Your goal ▸ The full listing must be reproduced exactly as given.

**** Available data ****

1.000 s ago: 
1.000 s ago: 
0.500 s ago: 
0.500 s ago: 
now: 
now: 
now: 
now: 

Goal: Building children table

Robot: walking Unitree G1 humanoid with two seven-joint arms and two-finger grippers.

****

Answer below ▸
1.000 s ago: 
1.000 s ago: 
0.500 s ago: 
0.500 s ago: 
now: 
now: 
now: 
now: 

Goal: Building children table

Robot: walking Unitree G1 humanoid with two seven-joint arms and two-finger grippers.

The full answer has now been given.